Here is another film I completely missed when it was initially released back in 2019. and it took me this long to finally watch it.

Motherless Brooklyn was a passion project for Edward Norton that took almost two decades to bring to life. Norton directed this movie and wrote the adaptation — a loose adaption that is, from the Jonathan Lethem 1999 novel of the same name.

The story is set in 1950s NYC, during a time when the city was run by a non-elected official Moses Randolph (Alec Baldwin). This character was inspired by real-life New York city planner Robert Moses who from 1930-1968 had uncontested authoritarian power over NYC and NY state—and made every significant decision about infrastructure in New York. Like where the roads went, where bridges were built, which buildings were torn down to make way for developing projects, and so on. Moses used shady tactics masquerading as “community improvement” programs to displace poor and minority communities. Using “Slum Clearing” programs to condemn whole sections of the city—evict everyone who lived there and turn those empty neighborhoods over to his private developers to build whatever he wanted.

The housing policies created and enforced by Moses were based on racist principles. Even today, in our current timeline, there is a direct connection in most of the gentrification policies and practices plaguing Black and minority communities throughout New York City with some of the same methods that Moses implemented.

and by the way…. Moses was also responsible for the Dodgers leaving Brooklyn. 

All of that makes for a pretty compelling story; however, the movie suffers from the plot’s ambitiousness.

Lionel (Edward Norton) is a private detective who witnesses his boss Frank (Bruce Willis) getting murdered. Frank was Lionel’s mentor, a father figure, and closest friend. Lionel suffers from Tourette syndrome, which made life pretty tough for Lionel, considering this movie is set during a time when doctors had not yet diagnosed the condition by name.
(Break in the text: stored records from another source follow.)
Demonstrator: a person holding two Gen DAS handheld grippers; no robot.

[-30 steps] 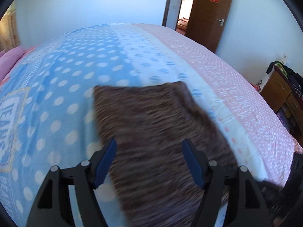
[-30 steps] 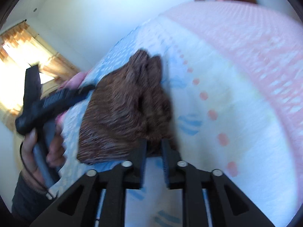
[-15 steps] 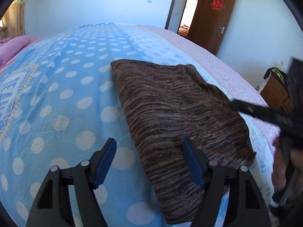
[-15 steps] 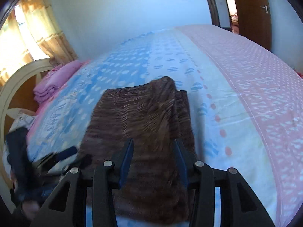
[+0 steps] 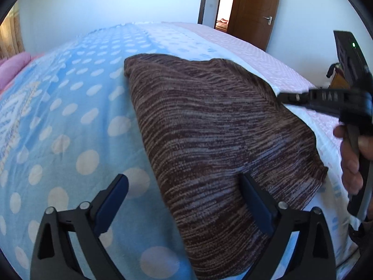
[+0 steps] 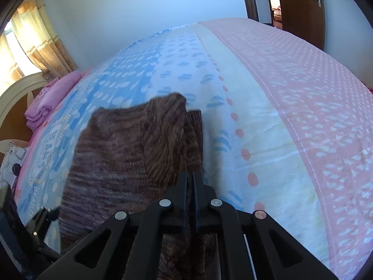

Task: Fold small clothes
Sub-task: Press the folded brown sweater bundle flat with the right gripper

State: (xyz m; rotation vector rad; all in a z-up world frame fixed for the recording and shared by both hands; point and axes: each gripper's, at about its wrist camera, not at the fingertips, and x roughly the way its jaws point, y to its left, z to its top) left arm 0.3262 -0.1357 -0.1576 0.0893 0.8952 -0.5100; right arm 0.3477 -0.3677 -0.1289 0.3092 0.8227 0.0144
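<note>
Brown striped knit garment (image 5: 209,135) lies on the bed's polka-dot quilt (image 5: 70,121), straddling the blue dotted band and the white band next to the pink strip.

Left gripper (image 5: 184,200): jaws spread wide, holding nothing. It hovers at the near edge of the garment; the blue-padded right finger sits over the knit, the left finger over bare quilt beside it.

Right gripper (image 6: 190,186): jaws pressed nearly together, pinching the right edge of the garment. From the right wrist view the cloth rises in a peak just past the fingertips, with a flat folded layer showing beside it toward the white band. The left wrist view shows the right gripper (image 5: 326,100) coming in from the pink-strip side, its tip at the garment's right edge, with the person's hand (image 5: 352,161) on its handle.

Beyond the garment: pink folded bedding (image 6: 46,100) at the headboard, curtain (image 6: 39,39) behind it, brown door (image 5: 256,9) on the far wall.
</note>
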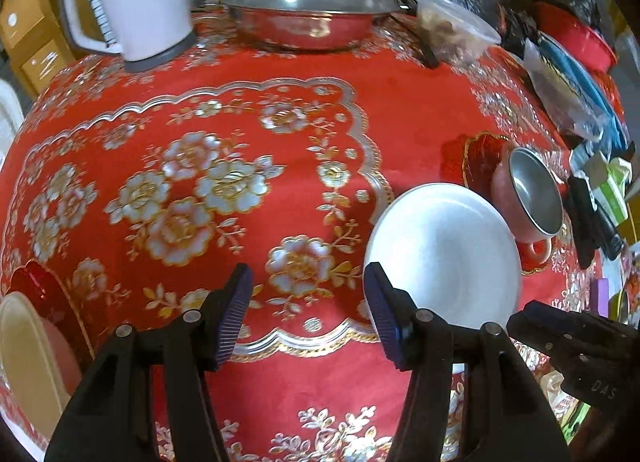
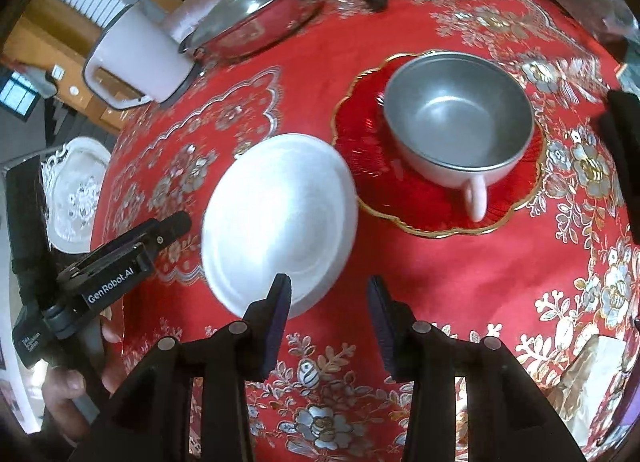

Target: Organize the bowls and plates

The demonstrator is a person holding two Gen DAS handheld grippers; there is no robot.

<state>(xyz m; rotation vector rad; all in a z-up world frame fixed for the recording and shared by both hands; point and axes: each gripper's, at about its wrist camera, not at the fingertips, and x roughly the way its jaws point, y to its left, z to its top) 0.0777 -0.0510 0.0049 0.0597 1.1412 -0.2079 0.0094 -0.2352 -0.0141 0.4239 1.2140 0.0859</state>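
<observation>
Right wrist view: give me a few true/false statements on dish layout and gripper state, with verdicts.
1. The metal-lined cup sits on the red plate. True.
2. The white plate is stacked on the red plate. False: it lies on the tablecloth beside it.
3. The right gripper is shut on the white plate. False: its jaws are open and hold nothing.
4. The lidded steel pan stands next to the white jug. True.
5. The left gripper is open. True.
</observation>
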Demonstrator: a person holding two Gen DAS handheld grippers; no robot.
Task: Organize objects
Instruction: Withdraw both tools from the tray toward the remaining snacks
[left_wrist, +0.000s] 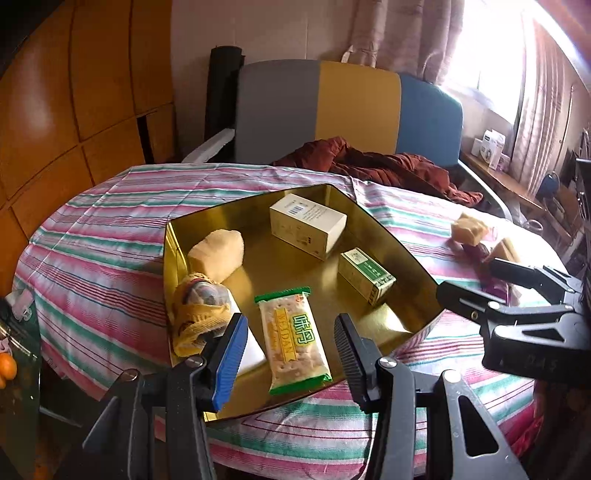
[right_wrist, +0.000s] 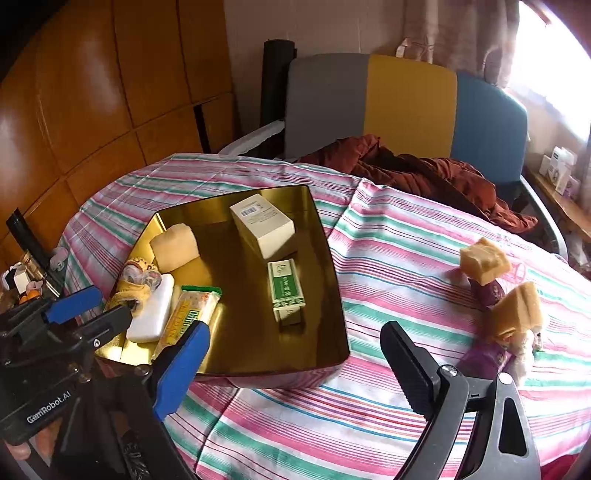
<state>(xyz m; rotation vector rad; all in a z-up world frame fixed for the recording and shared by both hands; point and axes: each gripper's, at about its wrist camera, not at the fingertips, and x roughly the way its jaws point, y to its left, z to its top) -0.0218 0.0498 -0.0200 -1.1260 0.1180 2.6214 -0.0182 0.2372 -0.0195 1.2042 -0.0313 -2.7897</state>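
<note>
Counter (right_wrist: 369, 424): round, covered by a cloth striped in pink, green and white
Tray (left_wrist: 402, 254): gold, shiny, shallow-walled, set on the counter's left half as seen from the right wrist
White carton (left_wrist: 308, 225): lies at the far end of the tray, barcode on its upper face
Green-and-white carton (left_wrist: 365, 275): lies in the tray just nearer than the white carton, apart from it
Cracker packet (left_wrist: 291, 339): green-edged, lettered WEIDAN, flat at the tray's near edge
White soap-like block (right_wrist: 151, 314): beside the cracker packet, on its left
Yellow knitted pouch (left_wrist: 197, 314): against the tray's left wall, resting partly on the white block
Pale wrapped bun (left_wrist: 218, 253): farther along the same wall
Two tan wrapped blocks (right_wrist: 484, 260): outside the tray, on the cloth at right, near a purple packet (right_wrist: 487, 360)
Left gripper (left_wrist: 290, 354): jaws part spread, nothing between the pads, hanging above the cracker packet
Right gripper (right_wrist: 295, 365): jaws spread wide and empty, above the tray's near right corner and bare cloth
Chair (left_wrist: 354, 107): behind the counter, back in grey, yellow and blue, a rust-red garment (left_wrist: 388, 166) heaped on the seat
</note>
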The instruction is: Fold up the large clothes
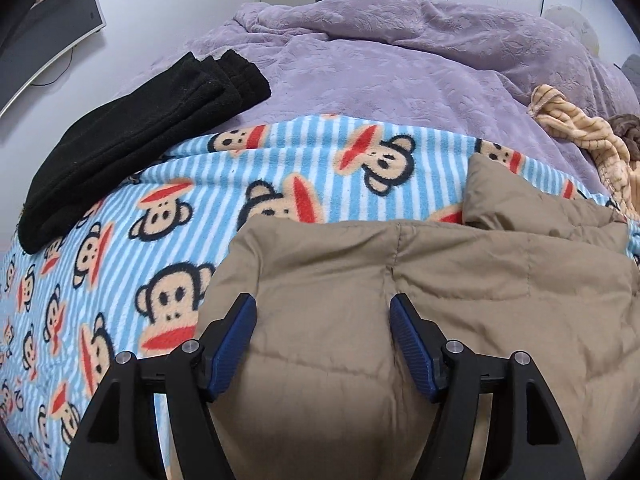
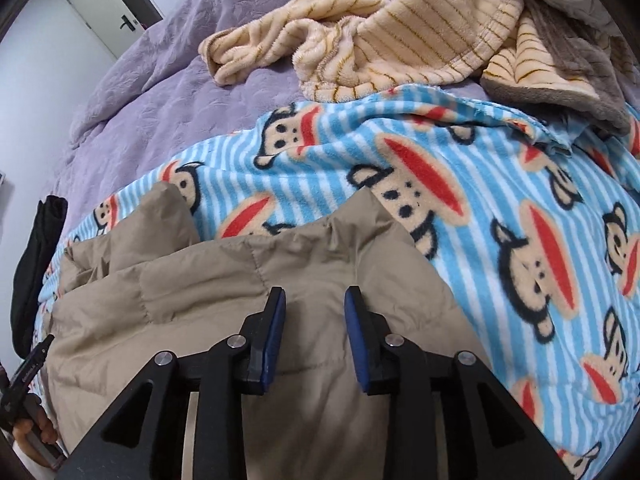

Norton’s portrayal of Lionel’s Tourette syndrome outbursts reminded me of how he delivered similar outbursts in the movie The Score (2003).

As Lionel digs deeper, he discovers more dark truths about conspiracies and sinister plots involving high-level officials in city government. The story moves pretty slow, but it works because it allows the audience to follow along with Lionel’s detective work, discovering things at the same time as Lionel does.

They tried hard to recreate the look and vibe of New York city of the 50s, but I never really felt like I was in the era while watching it. Many of the location settings felt contemporary and did not capture the essence of the 50s. The soundtrack, however, is terrific, and the Cinematography by Dick Pope is remarkable.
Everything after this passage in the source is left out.